A2. For blastn, the default option for
matrix is BLOSUM62,
evalue is 10,
max_target_seqs is 500,
num_descriptions is 500,
and num_alignments is 250.
For blastp, the default option for
matrix is BLOSUM62,
evalue is 10,
max_target_seqs is 500,
num_descriptions is 500,
and num_alignments is 250.
The default BLOSUM62 matrix will likely work well in many situations, but you may want to change the matrix if you want to look at more distantly related or more closely related sequences.

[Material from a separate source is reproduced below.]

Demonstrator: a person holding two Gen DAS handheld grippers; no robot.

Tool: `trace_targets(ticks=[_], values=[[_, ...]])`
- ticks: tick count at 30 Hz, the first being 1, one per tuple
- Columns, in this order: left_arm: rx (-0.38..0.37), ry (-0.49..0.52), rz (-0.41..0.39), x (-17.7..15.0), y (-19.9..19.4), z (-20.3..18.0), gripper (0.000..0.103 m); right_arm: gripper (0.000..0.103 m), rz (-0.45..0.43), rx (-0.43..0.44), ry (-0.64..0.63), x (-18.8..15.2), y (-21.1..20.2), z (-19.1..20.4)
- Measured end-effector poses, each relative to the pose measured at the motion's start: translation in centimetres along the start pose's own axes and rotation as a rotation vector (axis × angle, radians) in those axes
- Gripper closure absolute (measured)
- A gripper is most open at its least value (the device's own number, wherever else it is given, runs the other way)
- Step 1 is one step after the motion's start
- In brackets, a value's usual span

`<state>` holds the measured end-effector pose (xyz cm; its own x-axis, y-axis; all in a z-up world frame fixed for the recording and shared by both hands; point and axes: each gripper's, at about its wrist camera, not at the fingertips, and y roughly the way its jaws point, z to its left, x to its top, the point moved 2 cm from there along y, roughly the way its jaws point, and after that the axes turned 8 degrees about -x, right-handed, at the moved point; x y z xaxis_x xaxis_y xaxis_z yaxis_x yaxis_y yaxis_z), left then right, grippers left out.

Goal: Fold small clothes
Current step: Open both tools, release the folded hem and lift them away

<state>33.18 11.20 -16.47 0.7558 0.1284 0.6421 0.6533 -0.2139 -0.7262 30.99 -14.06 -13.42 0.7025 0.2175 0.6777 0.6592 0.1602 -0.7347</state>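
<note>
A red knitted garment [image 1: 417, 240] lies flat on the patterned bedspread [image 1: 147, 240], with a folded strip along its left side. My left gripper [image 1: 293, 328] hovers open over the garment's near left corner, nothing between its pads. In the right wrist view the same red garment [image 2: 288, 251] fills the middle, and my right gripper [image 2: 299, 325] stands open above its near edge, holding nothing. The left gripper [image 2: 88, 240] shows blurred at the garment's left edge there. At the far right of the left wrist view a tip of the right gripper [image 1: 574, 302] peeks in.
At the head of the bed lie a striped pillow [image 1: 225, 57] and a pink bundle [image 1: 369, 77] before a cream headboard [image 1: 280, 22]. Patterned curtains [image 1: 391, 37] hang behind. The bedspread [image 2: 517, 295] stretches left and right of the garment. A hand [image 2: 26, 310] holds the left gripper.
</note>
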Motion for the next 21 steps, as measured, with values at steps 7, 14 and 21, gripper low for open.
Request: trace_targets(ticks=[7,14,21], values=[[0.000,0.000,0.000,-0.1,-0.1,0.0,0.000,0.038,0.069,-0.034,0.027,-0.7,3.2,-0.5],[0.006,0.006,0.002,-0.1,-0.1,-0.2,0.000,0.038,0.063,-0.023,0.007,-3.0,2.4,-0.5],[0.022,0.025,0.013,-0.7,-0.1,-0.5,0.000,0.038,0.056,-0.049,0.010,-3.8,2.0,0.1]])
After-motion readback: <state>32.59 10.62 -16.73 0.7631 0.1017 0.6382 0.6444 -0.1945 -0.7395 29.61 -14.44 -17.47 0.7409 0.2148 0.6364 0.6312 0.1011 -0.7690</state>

The evalue threshold determines the stringency of the search. You will likely want to change the evalue to a smaller number than the default to get informative matches since e-values 1e-6 and smaller are considered good e-values for BLAST searches.
For the max_target_seqs, num_descriptions, and num_alignments options, can be used in many cases, but if you want BLAST to return more or less sequences, you would want to adjust these values. They should typically all be kept above 100 to get good/consistent results.